* **Exercise description**:
Report back every line of the entries that contains "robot", exactly as written.

(Records drawn from a dataset)

▼▼▼

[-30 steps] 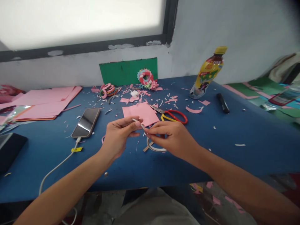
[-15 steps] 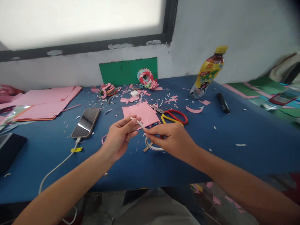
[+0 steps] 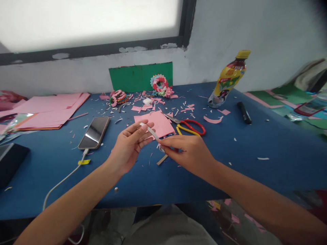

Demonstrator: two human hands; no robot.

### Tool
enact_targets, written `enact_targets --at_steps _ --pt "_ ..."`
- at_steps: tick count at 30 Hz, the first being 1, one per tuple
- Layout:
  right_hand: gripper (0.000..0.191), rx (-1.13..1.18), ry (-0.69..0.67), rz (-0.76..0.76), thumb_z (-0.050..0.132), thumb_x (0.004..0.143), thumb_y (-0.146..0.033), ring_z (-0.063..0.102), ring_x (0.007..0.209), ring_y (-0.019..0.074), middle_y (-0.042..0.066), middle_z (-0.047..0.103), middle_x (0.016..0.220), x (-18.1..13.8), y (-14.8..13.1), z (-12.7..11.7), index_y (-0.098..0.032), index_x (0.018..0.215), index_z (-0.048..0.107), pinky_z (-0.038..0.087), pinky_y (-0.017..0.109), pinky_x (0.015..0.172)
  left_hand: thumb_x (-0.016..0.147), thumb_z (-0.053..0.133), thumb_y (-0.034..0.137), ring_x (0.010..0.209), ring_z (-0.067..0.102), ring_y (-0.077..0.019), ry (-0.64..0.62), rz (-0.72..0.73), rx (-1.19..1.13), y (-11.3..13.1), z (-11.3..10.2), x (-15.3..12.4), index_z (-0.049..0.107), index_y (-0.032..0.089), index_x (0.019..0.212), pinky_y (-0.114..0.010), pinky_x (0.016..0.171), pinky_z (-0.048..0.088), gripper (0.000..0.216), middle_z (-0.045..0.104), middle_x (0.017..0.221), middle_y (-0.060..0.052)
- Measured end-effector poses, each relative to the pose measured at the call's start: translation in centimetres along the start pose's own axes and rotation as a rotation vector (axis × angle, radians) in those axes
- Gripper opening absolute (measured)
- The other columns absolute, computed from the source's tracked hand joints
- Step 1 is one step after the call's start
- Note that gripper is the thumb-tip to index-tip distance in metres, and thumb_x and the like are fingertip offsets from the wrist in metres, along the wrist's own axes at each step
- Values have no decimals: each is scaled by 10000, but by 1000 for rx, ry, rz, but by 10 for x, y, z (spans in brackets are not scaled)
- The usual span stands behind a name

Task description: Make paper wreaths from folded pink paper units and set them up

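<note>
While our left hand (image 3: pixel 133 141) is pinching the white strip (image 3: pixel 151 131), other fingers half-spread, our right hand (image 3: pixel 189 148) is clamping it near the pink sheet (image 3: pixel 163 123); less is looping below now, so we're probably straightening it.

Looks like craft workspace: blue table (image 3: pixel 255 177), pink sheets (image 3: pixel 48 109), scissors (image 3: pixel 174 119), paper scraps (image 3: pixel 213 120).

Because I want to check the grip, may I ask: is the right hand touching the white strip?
Touching. The head view shows the white strip running into the pinch of the right hand, with no gap between.
</note>
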State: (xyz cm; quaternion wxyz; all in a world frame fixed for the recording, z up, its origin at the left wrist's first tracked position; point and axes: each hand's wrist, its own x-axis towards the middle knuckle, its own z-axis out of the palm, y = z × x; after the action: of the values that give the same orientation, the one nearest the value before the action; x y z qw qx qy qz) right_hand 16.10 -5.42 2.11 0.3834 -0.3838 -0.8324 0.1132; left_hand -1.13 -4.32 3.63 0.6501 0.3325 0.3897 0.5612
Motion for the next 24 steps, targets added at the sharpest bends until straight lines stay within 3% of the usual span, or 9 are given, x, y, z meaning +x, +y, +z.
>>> enact_targets --at_steps 4,8,12,14,16,18,20,24 --pt "168 -73 10 -5 546 808 -177 659 810 152 -8 711 897 0 2 0 -202 900 684 474 234 727 753 644 156 774 676 -113 -88 59 41 2 1 -4 662 191 868 -187 685 565 121 716 875 3" --pt "118 16 -59 127 579 786 -238 646 725 141 -13 709 822 1 -3 0 -201 844 675 458 225 658 755 647 169 823 676 -143 -110 242 225 5 0 -7 663 192 883 -191 701 555 131 722 849 -15" --pt "211 126 -148 190 539 816 -367 634 771 137 0 699 904 8 -1 -13 -215 878 671 444 218 677 758 644 186 813 673 -142 -107 371 388 7 -3 -5 647 199 957 -201 691 556 199 720 863 -20" --pt "284 42 -169 254 475 845 -423 628 789 153 11 694 903 14 11 -26 -221 847 675 435 234 659 753 647 197 818 668 -142 -113 392 431 8 -4 -3 626 199 990 -204 682 558 237 717 859 -22" --pt "296 -251 -204 376 500 813 -453 613 687 186 27 684 759 21 32 -41 -214 791 673 399 268 567 753 645 209 815 664 -142 -117 394 453 9 -4 -1 607 193 995 -208 675 559 246 713 854 -27" --pt "263 -496 -321 470 520 792 -414 603 670 222 57 675 758 25 57 -52 -197 786 669 367 286 521 758 637 219 818 660 -144 -115 384 473 10 -4 0 596 189 989 -214 674 559 237 704 866 -32" --pt "282 -551 -423 459 484 809 -390 604 675 229 84 673 784 27 81 -57 -171 840 660 370 289 512 762 630 234 817 656 -149 -105 378 493 10 -3 1 591 194 990 -223 666 561 235 694 868 -31" --pt "260 -506 -490 378 559 763 -398 606 712 192 60 666 836 24 110 -49 -189 873 667 404 260 551 758 626 266 731 646 -128 -51 422 535 11 -2 1 646 198 910 -229 631 572 168 681 861 -19"
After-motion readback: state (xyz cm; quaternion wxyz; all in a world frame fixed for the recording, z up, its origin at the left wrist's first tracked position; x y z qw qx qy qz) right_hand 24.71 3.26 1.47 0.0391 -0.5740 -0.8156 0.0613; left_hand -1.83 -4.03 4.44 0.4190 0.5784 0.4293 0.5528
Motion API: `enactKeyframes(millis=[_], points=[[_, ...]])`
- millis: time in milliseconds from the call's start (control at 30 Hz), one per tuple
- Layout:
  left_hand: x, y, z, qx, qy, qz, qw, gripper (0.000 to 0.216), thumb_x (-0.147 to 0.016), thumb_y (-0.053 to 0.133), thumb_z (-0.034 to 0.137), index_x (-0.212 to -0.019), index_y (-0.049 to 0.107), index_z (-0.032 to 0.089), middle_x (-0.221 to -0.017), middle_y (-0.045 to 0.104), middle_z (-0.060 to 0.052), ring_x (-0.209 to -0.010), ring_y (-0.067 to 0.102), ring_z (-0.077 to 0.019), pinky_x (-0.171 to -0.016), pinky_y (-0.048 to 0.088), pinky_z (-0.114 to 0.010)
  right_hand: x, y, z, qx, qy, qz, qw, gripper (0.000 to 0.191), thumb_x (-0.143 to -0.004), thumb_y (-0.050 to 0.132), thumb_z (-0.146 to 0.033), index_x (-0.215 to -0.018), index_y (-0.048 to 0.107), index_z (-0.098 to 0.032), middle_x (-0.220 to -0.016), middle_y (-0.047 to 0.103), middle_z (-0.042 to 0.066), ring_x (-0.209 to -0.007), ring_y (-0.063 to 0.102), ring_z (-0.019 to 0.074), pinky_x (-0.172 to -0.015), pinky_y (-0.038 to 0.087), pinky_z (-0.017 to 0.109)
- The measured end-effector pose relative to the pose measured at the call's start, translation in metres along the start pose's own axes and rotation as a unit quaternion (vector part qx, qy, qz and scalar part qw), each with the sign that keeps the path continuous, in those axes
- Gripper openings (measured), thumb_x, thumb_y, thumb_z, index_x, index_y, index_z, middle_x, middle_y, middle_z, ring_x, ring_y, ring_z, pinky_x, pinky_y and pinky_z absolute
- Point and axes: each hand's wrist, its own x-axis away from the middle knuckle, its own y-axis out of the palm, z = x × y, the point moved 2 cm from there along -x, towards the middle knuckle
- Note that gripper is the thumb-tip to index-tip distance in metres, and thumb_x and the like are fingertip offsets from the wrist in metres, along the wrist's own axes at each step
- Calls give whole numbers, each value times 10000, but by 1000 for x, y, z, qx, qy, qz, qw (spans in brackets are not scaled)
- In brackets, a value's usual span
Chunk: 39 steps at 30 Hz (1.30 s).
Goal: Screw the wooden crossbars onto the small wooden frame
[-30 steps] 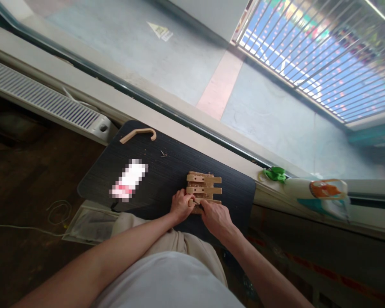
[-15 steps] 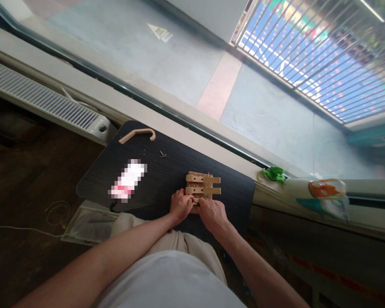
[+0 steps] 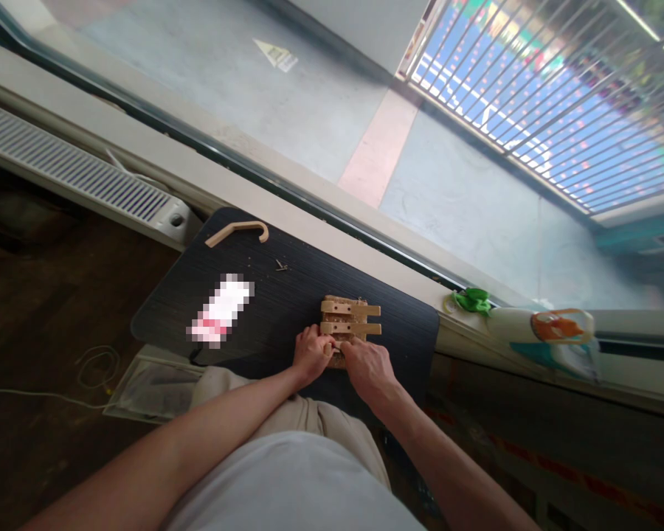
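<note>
On the dark table lies a light brown wooden block [image 3: 361, 300] with pale wooden pieces across it. Two pieces show plainly: the far wooden piece [image 3: 340, 307] and the middle wooden piece [image 3: 341, 327], each with dark holes and a narrow end pointing right. A third piece at the near edge is mostly covered by my hands. My left hand [image 3: 311, 352] is closed around its left end. My right hand [image 3: 369, 369] is closed on top of it from the right, its fingertips close to the left thumb. Whatever the right fingers pinch is hidden.
A curved wooden hook [image 3: 237, 229] and several small screws [image 3: 281, 265] lie on the table [image 3: 288, 306]. A blurred-out phone-like object [image 3: 221, 310] is at the left. A radiator [image 3: 88, 166] and window sill border the far side. A green item [image 3: 473, 300] sits at the right.
My right hand has shifted slightly, its fingers a little farther from the left thumb. The wooden block and my left hand stay in place.
</note>
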Motion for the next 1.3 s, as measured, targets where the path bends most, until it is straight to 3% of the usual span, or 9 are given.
enactKeyframes(millis=[400, 533, 667, 1067, 1300], points=[[0, -1, 1, -10, -3, -8, 1000, 144, -751, 533, 276, -779, 673, 262, -895, 510, -32, -917, 454, -178, -805, 330, -291, -5, 13, 3, -19, 71, -16, 997, 272, -830, 386, -277, -772, 624, -159, -803, 668, 111, -770, 622, 195, -678, 419, 290], [0, -1, 1, -6, 0, -4, 1000, 160, -762, 515, 295, -775, 673, 270, -886, 515, -32, -910, 454, -181, -797, 329, -296, 0, -1, 1, -10, 22, 4, 1000, 215, -821, 408, -219, -953, 577, -223, -874, 655, 66, -790, 617, 177, -658, 425, 276], [-1, 0, 0, -8, -6, -4, 1000, 150, -744, 533, 287, -793, 673, 263, -890, 519, -35, -901, 454, -185, -795, 330, -301, 0, -11, 0, 13, -23, -16, 1000, 269, -837, 356, -159, -901, 608, -229, -864, 652, 58, -781, 621, 175, -620, 428, 255], [0, -3, 2, -2, -6, -11, 1000, 184, -769, 493, 262, -757, 677, 264, -878, 507, -32, -908, 451, -177, -803, 328, -296, -3, 9, 1, 6, 18, -15, 1000, 259, -826, 374, -167, -766, 626, -156, -766, 672, 101, -715, 629, 189, -609, 433, 265], [0, -3, 3, -9, -14, -17, 1000, 188, -769, 488, 265, -790, 675, 260, -897, 518, -37, -905, 454, -184, -804, 323, -305, 2, -4, -2, 15, -22, -13, 1000, 271, -849, 350, -170, -967, 586, -230, -861, 659, 66, -782, 619, 162, -645, 425, 241]])
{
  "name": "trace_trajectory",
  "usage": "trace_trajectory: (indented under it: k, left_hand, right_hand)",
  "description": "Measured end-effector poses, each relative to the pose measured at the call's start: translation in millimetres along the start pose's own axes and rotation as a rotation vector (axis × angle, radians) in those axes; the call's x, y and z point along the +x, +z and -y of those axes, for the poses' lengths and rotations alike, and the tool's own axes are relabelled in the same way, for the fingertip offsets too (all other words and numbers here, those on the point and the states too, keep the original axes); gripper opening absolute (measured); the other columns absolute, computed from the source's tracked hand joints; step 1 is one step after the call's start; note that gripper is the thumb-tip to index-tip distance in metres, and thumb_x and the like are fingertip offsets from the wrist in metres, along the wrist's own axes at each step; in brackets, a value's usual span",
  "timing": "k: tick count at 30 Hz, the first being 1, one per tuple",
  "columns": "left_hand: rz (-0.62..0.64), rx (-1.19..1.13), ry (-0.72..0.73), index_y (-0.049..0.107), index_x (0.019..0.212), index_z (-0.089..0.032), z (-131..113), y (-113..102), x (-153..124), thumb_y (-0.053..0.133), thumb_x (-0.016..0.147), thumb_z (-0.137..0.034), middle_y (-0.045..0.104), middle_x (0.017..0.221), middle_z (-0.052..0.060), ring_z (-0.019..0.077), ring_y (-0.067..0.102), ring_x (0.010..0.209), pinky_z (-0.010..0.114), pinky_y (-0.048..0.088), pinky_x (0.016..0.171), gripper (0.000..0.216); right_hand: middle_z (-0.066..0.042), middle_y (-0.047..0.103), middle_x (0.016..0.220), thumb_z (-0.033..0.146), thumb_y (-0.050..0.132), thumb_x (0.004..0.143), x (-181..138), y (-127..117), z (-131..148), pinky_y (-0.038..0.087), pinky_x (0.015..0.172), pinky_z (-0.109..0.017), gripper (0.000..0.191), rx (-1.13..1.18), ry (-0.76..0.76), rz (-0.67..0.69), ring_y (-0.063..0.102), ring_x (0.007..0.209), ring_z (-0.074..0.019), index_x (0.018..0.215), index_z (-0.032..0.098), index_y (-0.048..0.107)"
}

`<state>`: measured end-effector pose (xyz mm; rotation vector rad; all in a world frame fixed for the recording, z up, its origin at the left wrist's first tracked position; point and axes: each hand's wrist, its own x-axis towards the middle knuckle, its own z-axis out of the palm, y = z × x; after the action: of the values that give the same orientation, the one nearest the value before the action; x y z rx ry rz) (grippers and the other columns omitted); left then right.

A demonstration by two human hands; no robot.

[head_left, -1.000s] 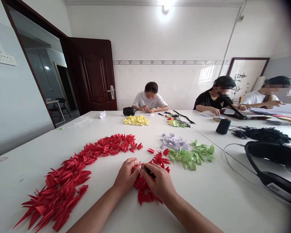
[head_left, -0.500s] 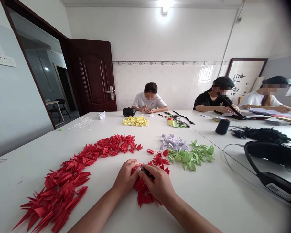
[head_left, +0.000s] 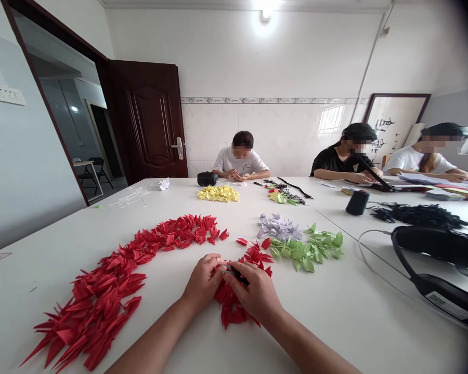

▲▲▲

* **Exercise result**:
Demonstrator: two human hands; no robot.
A demonstration by two human hands; no robot.

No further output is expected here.